[TASK PROMPT]
Go through the entries below and tally the lines holding "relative"; please reply with the number only.

[Collection entries]
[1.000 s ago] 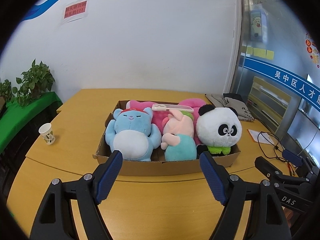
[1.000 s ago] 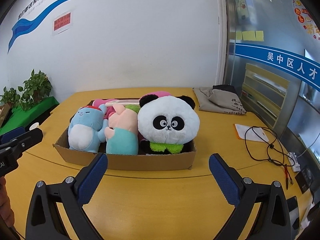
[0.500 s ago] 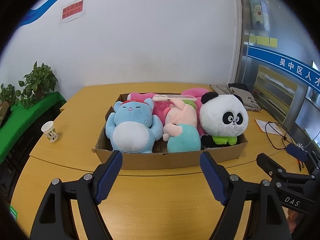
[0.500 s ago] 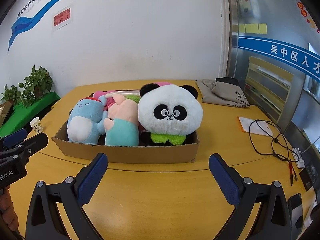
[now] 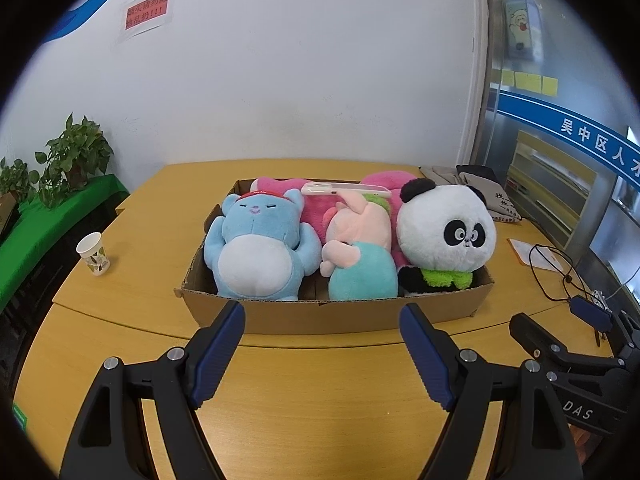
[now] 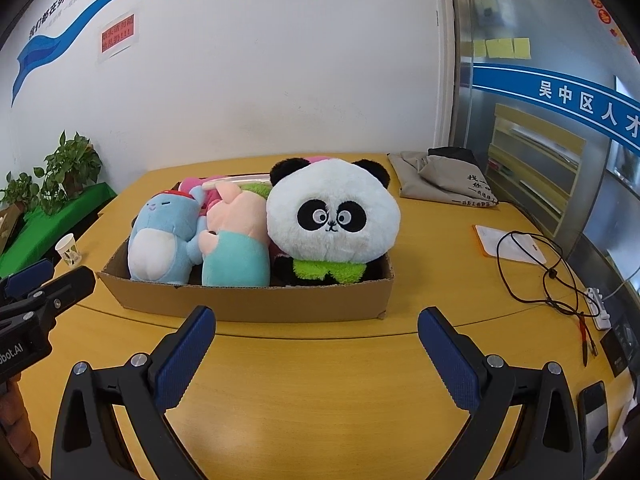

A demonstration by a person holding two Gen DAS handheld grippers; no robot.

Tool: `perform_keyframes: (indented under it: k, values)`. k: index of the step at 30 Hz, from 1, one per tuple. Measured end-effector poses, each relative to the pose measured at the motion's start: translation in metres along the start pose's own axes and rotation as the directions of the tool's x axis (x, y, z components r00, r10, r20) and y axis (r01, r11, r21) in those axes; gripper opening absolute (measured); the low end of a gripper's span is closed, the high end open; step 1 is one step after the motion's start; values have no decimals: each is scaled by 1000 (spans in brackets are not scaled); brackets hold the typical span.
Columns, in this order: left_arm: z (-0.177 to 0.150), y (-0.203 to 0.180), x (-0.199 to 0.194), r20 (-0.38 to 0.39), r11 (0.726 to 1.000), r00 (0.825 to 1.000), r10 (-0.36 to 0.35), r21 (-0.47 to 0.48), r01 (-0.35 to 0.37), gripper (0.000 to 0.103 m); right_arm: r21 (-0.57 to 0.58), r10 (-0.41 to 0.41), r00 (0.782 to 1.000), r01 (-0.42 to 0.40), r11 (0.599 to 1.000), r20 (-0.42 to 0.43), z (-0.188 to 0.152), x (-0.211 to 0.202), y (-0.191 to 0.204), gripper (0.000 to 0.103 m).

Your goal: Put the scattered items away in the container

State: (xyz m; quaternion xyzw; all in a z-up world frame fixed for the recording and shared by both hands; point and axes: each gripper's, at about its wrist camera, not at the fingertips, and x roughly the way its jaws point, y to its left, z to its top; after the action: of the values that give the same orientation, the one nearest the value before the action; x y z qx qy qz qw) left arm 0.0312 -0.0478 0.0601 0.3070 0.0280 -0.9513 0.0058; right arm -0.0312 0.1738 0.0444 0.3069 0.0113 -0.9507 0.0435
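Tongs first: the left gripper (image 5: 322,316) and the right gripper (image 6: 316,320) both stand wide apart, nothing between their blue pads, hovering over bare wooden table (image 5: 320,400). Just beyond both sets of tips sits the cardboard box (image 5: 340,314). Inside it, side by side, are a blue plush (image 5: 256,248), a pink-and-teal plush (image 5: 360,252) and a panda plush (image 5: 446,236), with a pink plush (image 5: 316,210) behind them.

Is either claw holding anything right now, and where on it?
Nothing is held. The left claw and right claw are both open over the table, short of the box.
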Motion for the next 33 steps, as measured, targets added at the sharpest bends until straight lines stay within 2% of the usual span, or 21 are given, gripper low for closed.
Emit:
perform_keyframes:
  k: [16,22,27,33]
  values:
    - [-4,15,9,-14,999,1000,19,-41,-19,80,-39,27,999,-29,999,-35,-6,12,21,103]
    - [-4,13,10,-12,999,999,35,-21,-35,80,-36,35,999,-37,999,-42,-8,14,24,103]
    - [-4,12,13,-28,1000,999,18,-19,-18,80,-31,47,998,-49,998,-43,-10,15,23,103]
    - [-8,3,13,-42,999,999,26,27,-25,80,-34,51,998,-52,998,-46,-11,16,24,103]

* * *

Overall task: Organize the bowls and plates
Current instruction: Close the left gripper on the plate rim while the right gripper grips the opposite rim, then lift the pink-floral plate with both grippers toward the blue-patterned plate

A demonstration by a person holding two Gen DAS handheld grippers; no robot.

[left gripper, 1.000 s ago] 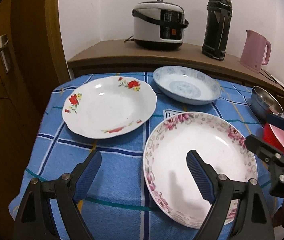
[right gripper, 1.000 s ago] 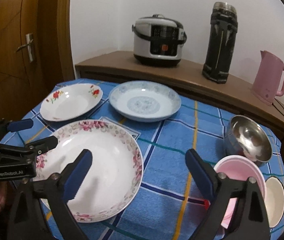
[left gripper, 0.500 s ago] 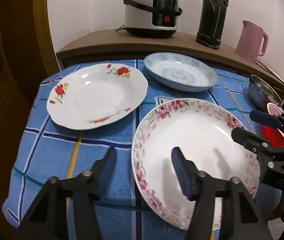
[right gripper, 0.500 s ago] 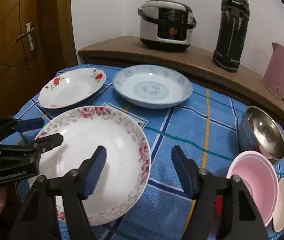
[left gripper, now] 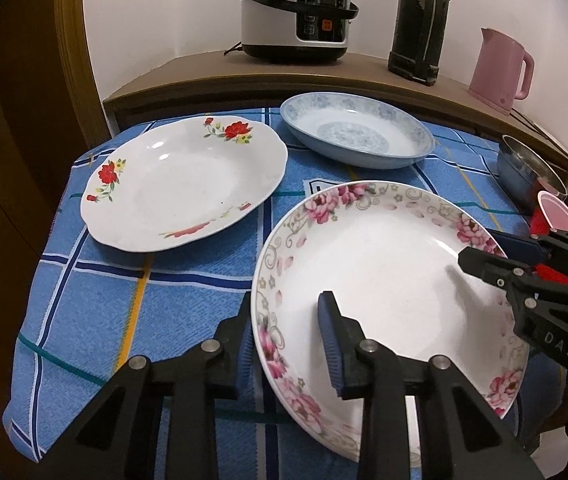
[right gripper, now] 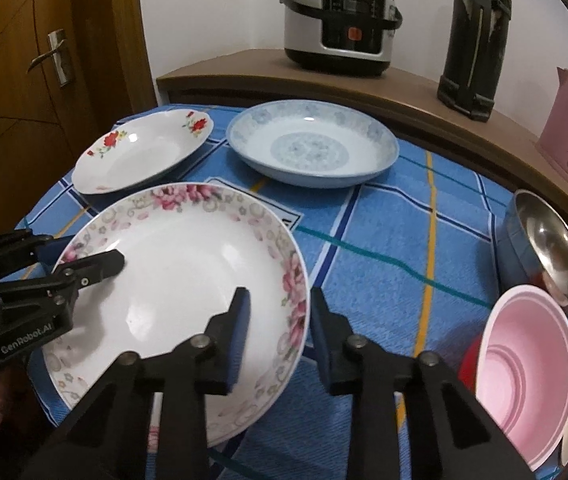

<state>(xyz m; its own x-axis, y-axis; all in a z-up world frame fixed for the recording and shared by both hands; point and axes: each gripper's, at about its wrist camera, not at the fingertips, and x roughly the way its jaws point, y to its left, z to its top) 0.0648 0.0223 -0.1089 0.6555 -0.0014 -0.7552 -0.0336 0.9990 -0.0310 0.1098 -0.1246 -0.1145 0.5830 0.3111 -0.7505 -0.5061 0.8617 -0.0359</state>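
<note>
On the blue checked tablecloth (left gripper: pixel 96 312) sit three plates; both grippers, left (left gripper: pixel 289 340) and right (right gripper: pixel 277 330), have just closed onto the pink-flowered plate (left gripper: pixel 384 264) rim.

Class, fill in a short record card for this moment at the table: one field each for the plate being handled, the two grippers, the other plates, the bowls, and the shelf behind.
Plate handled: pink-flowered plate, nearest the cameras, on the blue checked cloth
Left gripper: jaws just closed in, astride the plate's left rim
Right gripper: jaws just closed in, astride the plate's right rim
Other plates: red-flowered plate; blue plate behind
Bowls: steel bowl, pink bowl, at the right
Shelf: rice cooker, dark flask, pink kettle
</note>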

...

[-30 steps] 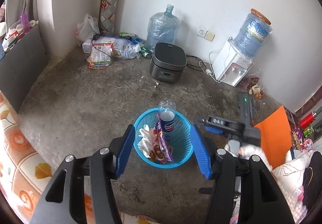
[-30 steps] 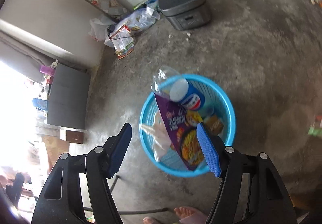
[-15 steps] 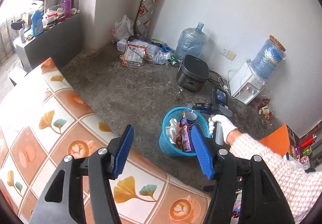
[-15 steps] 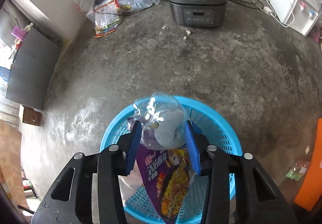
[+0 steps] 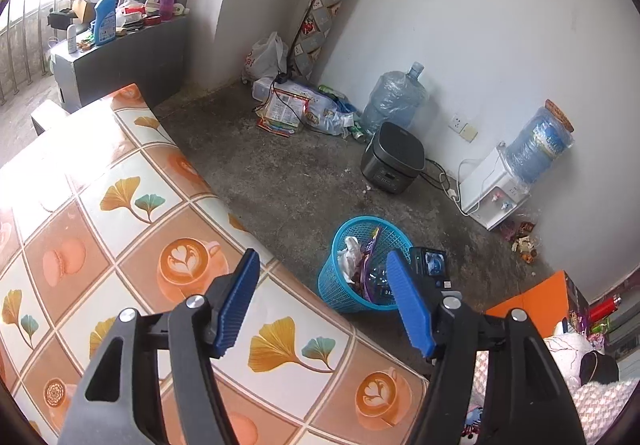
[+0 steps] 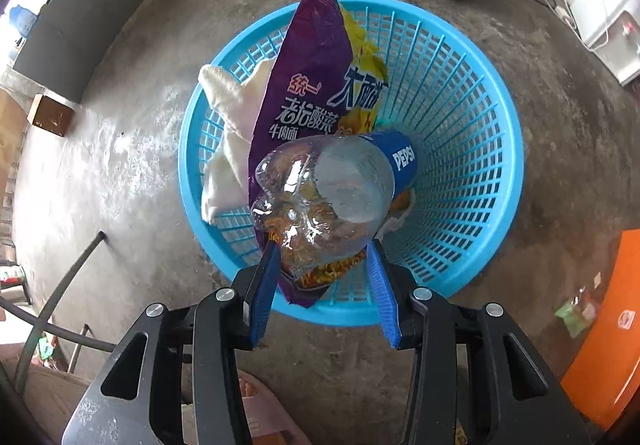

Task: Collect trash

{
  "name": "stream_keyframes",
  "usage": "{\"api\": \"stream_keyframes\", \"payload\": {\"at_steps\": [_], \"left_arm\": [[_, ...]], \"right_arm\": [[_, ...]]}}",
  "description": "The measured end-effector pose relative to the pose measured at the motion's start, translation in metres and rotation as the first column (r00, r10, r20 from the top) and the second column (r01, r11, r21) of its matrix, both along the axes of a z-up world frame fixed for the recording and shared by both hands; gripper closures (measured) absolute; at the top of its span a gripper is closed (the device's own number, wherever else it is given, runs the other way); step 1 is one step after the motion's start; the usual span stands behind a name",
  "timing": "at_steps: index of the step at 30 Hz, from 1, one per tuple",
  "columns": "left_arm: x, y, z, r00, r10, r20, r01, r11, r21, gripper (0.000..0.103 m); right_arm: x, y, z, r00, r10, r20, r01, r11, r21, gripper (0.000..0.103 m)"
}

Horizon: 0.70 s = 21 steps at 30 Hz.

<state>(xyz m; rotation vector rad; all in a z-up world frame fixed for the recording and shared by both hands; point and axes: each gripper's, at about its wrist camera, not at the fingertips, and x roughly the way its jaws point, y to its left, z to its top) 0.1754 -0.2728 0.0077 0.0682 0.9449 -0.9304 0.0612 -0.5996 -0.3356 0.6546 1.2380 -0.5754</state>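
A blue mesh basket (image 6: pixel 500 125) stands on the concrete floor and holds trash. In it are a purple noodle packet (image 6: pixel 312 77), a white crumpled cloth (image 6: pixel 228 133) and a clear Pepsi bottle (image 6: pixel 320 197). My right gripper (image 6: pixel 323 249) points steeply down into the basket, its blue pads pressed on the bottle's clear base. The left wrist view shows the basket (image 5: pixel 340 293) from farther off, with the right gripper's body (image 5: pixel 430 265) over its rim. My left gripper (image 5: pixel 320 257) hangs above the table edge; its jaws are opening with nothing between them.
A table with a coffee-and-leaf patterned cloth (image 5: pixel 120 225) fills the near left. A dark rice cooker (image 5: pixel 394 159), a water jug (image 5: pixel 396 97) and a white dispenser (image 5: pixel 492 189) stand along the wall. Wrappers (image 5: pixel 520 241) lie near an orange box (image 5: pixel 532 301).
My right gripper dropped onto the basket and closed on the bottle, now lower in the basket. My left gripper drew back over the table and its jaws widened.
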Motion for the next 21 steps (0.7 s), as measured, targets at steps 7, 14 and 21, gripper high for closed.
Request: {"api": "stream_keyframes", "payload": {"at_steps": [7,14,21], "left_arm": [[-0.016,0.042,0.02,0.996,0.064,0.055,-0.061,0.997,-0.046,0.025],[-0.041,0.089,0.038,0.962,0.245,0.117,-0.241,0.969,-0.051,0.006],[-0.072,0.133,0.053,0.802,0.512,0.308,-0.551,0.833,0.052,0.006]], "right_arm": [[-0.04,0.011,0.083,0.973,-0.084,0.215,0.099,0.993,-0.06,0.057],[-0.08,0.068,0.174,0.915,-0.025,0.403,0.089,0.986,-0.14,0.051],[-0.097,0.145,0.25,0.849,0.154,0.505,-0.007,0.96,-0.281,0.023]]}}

[ANSWER AREA]
2